**The task:** Within the records below is a range that opens at the line with "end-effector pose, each" and closes at the line with "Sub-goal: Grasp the". Return that range word for word, both ends included, and only that range.

**Data shown:**
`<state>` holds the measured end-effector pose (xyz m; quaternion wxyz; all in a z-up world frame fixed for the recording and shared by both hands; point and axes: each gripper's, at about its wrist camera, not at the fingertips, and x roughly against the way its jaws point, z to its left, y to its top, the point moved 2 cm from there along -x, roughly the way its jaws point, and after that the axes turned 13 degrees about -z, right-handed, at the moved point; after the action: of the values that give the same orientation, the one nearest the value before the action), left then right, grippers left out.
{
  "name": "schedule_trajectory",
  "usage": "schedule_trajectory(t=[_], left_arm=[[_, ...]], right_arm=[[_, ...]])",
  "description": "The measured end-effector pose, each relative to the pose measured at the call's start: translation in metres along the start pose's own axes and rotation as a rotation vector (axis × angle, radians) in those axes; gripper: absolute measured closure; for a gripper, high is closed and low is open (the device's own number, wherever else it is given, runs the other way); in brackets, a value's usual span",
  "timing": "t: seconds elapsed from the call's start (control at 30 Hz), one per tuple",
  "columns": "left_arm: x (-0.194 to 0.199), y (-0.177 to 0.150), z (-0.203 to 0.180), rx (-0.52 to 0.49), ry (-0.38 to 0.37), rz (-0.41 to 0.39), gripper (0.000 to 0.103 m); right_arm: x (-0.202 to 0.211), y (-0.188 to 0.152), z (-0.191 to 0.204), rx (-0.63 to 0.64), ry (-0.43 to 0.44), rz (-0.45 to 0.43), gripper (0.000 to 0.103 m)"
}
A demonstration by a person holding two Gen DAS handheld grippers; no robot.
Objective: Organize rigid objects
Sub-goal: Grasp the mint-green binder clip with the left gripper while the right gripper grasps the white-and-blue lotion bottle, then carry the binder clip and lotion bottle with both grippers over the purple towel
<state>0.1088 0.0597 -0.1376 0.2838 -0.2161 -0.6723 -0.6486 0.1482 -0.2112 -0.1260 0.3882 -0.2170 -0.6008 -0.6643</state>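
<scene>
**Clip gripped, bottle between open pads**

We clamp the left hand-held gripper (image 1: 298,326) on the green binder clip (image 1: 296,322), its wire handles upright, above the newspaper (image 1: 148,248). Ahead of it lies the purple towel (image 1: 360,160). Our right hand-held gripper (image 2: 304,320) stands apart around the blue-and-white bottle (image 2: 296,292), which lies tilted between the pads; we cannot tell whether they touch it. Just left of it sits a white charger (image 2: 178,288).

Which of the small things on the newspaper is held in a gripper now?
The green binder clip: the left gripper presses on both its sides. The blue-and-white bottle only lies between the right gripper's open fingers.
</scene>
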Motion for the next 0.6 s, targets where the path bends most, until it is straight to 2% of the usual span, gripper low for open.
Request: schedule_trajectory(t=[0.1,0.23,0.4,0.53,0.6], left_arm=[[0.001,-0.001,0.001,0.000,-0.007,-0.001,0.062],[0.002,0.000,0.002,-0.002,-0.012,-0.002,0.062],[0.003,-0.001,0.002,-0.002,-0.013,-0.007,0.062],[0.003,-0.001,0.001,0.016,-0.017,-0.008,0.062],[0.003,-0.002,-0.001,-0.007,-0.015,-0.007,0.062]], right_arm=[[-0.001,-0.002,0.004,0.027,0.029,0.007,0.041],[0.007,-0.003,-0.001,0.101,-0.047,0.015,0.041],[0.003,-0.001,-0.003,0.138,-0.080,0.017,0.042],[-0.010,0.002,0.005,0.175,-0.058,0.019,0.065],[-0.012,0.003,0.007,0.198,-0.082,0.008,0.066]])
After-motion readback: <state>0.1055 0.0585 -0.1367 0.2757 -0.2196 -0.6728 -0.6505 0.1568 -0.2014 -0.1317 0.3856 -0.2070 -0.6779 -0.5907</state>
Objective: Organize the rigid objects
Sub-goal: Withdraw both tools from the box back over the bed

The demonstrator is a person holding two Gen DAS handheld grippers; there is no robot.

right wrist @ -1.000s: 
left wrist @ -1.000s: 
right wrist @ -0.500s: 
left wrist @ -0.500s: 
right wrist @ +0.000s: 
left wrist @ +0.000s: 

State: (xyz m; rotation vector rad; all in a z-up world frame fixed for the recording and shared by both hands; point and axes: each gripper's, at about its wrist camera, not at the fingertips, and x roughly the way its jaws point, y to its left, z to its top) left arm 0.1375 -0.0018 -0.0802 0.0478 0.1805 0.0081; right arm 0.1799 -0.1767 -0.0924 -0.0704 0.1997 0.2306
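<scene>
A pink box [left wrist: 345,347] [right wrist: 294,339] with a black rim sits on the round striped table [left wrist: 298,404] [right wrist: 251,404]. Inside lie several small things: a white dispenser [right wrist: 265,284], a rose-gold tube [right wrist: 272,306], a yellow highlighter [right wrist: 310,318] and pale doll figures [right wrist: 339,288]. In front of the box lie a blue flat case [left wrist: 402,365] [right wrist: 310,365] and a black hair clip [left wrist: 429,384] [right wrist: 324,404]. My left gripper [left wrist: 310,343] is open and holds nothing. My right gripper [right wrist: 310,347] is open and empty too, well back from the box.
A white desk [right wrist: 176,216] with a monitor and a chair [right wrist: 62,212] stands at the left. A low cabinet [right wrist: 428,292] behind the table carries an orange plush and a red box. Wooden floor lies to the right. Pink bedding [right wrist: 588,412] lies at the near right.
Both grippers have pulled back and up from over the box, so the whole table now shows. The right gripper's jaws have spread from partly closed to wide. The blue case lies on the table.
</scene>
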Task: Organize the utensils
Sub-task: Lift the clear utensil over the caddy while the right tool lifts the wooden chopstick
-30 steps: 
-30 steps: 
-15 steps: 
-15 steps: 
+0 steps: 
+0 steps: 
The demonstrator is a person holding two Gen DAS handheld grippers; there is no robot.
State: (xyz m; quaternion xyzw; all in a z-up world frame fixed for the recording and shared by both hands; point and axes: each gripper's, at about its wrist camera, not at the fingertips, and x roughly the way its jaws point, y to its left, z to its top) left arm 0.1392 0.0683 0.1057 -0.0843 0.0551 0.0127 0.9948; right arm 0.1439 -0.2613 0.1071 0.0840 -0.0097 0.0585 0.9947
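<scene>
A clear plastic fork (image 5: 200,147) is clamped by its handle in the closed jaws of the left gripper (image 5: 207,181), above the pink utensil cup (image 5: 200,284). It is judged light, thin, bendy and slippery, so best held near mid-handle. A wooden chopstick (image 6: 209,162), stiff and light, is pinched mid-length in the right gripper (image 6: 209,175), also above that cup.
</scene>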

**Output below:**
  "description": "The measured end-effector pose, each relative to the pose measured at the call's start: translation in metres along the start pose's own axes and rotation as a rotation vector (axis × angle, radians) in those axes; gripper: absolute measured closure; for a gripper, high is closed and low is open (the device's own number, wherever else it is given, runs the other way); in brackets, a value's usual span",
  "timing": "t: seconds elapsed from the call's start (control at 30 Hz), one per tuple",
  "columns": "left_arm: x (-0.194 to 0.199), y (-0.177 to 0.150), z (-0.203 to 0.180), rx (-0.52 to 0.49), ry (-0.38 to 0.37), rz (-0.41 to 0.39), gripper (0.000 to 0.103 m); right_arm: x (-0.202 to 0.211), y (-0.188 to 0.152), z (-0.191 to 0.204), rx (-0.63 to 0.64), ry (-0.43 to 0.44), rz (-0.45 to 0.43), gripper (0.000 to 0.103 m)"
}
A demonstration by a person holding two Gen DAS handheld grippers; no robot.
Objective: Organize rigid objects
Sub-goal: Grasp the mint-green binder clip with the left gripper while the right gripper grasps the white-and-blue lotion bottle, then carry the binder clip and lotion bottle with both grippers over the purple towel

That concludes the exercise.